Son discours de samedi, prononcé dix-neuf heures après les faits et sans se rendre sur place, était écrit pour que, devant leurs écrans, les Russes pensent que Kyiv était derrière cette attaque. Il s’inscrit en plein dans le narratif du Kremlin, cherchant à justifier depuis deux ans son «opération militaire spéciale» en Ukraine. Un endoctrinement géant dans lequel Vladimir Poutine persiste et signe au risque d’être en plein déni de la menace terroriste et du réveil de l’Etat islamique.

Mais le reste des puissances occidentales n’est heureusement pas dans le même état d’aveuglement. Elles suivent de près la résurgence de l’organisation terroriste et notamment de sa filiale Etat islamique au Khorassan (EI-K) qui, en l’espace de deux mois et demi, a frappé deux fois à l’international. Et fort. Début janvier, le groupe jihadiste a revendiqué l’attentat qui a fait près de 100 morts et 300 blessés à Kerman en Iran. Deux explosions ont fauché une foule de pèlerins près de la tombe du général Qassem Soleimani. Une attaque perpétrée par pure haine sectaire, les chiites iraniens n’étant pas considérés par les jihadistes sunnites de Daech comme de véritables musulmans. La seconde tuerie a eu lieu vendredi soir près de Moscou.

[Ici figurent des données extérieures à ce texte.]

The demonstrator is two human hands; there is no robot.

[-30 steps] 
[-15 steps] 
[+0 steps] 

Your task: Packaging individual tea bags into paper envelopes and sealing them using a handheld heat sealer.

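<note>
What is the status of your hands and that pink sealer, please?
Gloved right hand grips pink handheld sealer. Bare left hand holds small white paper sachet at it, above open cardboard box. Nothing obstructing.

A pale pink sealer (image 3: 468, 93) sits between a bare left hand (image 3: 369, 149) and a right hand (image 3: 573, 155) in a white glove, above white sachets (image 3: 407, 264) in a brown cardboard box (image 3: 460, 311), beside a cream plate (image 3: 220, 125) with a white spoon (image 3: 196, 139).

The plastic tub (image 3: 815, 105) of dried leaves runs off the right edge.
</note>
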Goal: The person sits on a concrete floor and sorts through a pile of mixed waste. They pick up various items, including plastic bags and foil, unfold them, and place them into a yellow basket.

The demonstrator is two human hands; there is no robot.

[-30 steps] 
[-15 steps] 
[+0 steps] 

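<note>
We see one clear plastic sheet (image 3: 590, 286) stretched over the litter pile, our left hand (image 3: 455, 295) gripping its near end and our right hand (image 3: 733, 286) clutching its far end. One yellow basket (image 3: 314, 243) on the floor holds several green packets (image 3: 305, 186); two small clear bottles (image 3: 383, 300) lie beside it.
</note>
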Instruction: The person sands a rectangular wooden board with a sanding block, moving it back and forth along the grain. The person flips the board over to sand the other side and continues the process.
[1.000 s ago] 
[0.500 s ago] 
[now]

Cette attaque est d’ores et déjà considérée comme la plus meurtrière jamais revendiquée par l’EI sur le sol européen. Sa configuration nous fait dire, depuis la France, que le peuple russe a vécu son Bataclan. D’ailleurs, ces derniers mois, les services de renseignement français ne cachent pas leur préoccupation de voir la menace se recomposer et s’intéressent particulièrement à cette branche. Les discussions entre ses membres au Pakistan ou en Afghanistan et des «correspondants» sur le sol français, à quelques mois des Jeux olympiques, ne sauraient être ignorées.